### Try it
Restate verbatim the span of lines below between the line with "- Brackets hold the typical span" and the line with "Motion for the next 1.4", including those two lines, and only that span.

Dataset excerpts

********************

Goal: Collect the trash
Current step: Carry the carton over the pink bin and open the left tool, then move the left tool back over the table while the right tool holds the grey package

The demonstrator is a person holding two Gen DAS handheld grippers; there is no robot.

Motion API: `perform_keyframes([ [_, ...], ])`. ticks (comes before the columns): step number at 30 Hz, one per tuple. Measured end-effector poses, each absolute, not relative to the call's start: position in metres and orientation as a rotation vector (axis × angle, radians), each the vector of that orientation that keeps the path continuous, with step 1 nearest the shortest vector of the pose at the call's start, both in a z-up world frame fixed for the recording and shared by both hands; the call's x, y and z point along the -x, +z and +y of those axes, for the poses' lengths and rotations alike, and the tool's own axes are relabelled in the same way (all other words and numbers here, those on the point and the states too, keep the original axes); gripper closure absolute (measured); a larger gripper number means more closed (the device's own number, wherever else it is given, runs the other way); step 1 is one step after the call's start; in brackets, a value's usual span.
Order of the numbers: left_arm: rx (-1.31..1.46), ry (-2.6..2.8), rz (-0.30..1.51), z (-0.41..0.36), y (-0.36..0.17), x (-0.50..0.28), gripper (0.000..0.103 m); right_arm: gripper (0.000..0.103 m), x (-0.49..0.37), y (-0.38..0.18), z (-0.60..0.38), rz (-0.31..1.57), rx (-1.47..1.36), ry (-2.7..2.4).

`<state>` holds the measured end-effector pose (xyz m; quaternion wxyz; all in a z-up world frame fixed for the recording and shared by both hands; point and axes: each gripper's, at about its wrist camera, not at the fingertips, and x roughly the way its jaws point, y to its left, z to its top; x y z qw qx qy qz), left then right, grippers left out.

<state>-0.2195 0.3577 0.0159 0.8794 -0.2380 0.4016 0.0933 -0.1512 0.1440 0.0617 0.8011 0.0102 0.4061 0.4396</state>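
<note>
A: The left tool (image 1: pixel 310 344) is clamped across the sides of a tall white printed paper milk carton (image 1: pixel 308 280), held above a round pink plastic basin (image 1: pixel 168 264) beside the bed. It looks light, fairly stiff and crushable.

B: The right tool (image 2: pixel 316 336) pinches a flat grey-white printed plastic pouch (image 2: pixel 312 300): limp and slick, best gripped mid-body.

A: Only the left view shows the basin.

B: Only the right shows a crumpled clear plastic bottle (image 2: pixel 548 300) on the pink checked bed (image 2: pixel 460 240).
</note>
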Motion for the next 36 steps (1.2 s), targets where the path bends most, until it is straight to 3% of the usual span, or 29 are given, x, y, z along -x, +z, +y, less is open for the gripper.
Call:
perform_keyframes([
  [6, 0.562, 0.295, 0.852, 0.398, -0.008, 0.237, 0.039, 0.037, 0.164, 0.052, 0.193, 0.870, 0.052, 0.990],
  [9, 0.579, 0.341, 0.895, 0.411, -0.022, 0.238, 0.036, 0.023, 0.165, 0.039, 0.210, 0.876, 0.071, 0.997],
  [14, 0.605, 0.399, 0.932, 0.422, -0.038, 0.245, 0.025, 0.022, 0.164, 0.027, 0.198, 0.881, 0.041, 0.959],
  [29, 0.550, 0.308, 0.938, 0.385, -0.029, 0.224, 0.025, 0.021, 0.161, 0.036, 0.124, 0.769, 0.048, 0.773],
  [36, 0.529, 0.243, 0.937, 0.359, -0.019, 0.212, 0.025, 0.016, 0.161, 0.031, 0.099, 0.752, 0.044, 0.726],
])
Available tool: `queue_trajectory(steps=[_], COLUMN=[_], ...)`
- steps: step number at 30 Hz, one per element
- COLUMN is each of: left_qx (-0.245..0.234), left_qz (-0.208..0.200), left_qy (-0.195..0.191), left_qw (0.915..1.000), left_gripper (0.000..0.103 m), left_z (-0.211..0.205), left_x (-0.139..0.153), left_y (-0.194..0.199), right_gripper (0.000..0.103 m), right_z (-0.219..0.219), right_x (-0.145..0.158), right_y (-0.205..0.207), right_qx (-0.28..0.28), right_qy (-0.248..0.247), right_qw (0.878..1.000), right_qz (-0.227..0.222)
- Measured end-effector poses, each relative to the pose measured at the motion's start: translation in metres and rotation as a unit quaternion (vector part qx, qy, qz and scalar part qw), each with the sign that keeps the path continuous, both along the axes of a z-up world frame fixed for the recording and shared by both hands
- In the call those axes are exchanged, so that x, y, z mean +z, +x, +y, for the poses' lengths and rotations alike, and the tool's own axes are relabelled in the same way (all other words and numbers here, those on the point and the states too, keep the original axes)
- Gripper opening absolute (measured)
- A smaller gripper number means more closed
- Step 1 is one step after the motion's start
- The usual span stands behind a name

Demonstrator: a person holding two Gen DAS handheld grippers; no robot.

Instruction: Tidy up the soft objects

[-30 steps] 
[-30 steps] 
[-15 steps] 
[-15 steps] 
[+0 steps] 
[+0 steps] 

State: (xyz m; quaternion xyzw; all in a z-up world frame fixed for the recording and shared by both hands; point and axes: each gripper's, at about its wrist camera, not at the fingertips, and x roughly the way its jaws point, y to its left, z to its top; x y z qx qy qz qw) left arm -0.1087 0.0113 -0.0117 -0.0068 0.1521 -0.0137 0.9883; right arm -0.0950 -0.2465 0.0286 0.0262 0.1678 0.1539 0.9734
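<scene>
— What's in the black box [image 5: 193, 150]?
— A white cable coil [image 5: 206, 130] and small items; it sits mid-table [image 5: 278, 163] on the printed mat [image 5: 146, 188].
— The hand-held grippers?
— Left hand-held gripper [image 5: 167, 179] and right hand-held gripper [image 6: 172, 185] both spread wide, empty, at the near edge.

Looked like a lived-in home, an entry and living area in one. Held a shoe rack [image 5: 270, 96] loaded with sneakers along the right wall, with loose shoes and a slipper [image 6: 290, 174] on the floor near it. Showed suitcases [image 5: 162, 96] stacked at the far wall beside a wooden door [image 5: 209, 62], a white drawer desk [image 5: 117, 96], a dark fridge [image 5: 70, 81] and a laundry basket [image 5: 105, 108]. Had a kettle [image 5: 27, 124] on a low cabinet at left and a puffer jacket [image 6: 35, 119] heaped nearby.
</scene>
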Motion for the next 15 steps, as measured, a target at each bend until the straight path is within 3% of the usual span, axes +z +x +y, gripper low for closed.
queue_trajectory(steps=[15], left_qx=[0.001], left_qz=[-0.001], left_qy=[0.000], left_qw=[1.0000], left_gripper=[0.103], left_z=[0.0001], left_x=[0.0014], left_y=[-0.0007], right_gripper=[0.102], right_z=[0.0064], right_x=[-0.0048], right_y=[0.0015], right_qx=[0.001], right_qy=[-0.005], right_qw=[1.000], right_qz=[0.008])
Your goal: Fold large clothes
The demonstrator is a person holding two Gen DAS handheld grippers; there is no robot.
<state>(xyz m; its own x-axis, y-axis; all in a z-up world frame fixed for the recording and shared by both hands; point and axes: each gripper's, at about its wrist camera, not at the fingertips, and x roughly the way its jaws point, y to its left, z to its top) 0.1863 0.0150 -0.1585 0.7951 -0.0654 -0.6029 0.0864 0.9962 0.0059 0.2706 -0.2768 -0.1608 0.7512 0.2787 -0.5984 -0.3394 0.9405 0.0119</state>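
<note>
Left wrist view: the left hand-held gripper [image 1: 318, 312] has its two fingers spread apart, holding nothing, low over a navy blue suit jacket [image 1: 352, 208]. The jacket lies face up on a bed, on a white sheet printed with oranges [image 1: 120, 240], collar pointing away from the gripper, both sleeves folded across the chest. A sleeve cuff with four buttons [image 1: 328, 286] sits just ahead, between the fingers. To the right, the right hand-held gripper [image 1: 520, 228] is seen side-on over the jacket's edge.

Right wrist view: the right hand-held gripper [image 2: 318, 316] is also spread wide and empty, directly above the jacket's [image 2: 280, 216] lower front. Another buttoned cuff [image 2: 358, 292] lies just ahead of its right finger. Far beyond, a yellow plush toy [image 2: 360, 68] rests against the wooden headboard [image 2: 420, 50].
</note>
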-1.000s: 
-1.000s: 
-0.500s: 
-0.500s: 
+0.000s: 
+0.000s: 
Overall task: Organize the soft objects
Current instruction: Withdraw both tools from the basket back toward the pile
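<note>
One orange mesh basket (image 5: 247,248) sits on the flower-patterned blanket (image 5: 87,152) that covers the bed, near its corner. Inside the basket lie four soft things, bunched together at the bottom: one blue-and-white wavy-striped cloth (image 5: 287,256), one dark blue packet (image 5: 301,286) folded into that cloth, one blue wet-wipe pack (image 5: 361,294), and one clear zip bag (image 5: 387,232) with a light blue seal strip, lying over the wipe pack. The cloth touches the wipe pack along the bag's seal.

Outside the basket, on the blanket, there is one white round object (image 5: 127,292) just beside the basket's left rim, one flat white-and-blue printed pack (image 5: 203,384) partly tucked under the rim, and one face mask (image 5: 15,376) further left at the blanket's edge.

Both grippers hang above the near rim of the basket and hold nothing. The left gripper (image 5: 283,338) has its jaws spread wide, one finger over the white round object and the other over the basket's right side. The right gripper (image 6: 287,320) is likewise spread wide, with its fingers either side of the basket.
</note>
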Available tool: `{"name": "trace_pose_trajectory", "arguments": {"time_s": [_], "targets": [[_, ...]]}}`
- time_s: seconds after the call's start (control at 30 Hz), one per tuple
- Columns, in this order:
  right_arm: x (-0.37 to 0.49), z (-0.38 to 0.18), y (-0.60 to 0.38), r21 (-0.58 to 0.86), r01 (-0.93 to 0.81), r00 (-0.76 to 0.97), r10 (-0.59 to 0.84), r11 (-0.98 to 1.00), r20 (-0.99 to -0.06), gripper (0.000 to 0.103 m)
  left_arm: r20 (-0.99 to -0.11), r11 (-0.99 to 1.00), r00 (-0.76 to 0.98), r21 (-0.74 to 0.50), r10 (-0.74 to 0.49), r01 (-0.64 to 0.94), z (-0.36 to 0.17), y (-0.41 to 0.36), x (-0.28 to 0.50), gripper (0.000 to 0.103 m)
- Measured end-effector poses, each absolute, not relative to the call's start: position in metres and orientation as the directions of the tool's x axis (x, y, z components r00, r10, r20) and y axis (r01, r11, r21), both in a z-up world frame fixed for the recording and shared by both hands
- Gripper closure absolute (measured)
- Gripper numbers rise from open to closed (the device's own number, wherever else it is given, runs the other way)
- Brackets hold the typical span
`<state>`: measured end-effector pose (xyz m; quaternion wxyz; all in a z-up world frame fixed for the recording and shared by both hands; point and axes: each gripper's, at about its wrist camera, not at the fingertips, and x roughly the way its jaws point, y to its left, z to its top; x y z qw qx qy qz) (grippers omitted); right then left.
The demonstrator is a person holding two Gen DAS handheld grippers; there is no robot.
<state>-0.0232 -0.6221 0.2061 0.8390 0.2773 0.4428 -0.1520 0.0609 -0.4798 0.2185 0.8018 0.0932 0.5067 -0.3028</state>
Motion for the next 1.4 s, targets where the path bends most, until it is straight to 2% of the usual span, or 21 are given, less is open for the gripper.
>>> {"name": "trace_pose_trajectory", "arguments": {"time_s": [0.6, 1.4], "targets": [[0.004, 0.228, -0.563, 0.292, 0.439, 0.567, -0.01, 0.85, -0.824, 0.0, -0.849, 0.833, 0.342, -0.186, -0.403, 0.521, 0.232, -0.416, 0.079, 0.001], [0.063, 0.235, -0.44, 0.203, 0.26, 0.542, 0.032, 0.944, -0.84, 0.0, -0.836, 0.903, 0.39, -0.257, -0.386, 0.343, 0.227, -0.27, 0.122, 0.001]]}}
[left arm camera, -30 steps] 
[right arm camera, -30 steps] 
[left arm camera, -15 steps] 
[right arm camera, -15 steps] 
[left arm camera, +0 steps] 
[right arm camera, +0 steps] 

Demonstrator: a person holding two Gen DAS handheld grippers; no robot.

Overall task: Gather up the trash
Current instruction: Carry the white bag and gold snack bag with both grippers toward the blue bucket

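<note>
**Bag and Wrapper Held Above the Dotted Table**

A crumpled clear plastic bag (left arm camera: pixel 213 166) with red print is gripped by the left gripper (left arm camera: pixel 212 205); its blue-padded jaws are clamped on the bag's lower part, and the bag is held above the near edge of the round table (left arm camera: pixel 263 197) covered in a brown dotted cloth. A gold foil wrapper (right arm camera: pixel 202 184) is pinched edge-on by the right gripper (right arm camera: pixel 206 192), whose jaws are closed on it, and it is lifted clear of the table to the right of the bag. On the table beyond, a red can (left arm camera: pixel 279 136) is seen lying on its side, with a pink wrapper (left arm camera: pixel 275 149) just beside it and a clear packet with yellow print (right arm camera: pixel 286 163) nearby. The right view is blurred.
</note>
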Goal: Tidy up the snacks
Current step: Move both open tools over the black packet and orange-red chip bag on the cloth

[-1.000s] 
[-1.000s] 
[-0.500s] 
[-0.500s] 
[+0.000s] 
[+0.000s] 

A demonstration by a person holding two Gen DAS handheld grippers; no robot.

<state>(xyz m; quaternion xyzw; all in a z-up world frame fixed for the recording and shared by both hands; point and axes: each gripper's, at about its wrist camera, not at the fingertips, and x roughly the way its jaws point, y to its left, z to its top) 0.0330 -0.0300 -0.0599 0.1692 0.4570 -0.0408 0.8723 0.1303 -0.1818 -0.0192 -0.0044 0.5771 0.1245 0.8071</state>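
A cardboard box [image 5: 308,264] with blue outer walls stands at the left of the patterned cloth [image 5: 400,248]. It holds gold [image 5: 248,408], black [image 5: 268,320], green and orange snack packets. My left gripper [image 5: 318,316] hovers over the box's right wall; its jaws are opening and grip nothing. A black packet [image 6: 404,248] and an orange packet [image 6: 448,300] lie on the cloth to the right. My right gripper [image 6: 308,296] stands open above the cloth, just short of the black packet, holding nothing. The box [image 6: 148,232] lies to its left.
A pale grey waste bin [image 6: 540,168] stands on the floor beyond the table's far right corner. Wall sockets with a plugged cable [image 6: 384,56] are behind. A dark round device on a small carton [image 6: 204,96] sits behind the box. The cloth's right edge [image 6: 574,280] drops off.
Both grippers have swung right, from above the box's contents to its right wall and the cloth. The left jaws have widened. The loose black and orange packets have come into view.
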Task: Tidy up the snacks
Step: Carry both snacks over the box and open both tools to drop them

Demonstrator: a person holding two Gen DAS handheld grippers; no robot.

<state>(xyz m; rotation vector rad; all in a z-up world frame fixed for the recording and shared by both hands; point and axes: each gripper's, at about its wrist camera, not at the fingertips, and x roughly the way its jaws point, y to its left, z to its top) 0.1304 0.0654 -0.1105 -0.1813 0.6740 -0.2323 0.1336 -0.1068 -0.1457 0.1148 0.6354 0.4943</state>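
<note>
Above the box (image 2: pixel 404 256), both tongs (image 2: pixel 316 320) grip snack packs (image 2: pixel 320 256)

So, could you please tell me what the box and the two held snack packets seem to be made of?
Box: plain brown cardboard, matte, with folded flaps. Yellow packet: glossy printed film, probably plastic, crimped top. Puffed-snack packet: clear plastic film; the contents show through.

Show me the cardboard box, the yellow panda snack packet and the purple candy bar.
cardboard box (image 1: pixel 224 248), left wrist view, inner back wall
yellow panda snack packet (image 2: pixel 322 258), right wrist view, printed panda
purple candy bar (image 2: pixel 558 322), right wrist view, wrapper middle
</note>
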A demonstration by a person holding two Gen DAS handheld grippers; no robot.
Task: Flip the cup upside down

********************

### Answer below
- Brackets hold the typical span
`<state>`: measured end-effector pose (xyz m; quaternion wxyz; all in a z-up world frame fixed for the recording and shared by both hands; point and axes: each gripper's, at about its wrist camera, not at the fingertips, and x roughly the way its jaws point, y to its left, z to its top; x y z qw qx qy qz) (grippers omitted); right then left.
The demonstrator is a person holding two Gen DAS handheld grippers; there is no robot.
<state>-0.0232 -0.6221 0.2061 0.8390 0.2773 0.4428 -0.1520 0.0609 -0.4798 0.2185 0.8018 0.0932 0.5067 -0.3028</state>
Motion for the next 1.4 s, targets where the path bends most, until it is straight to 2% of the usual span, or 21 are given, less is open for the gripper.

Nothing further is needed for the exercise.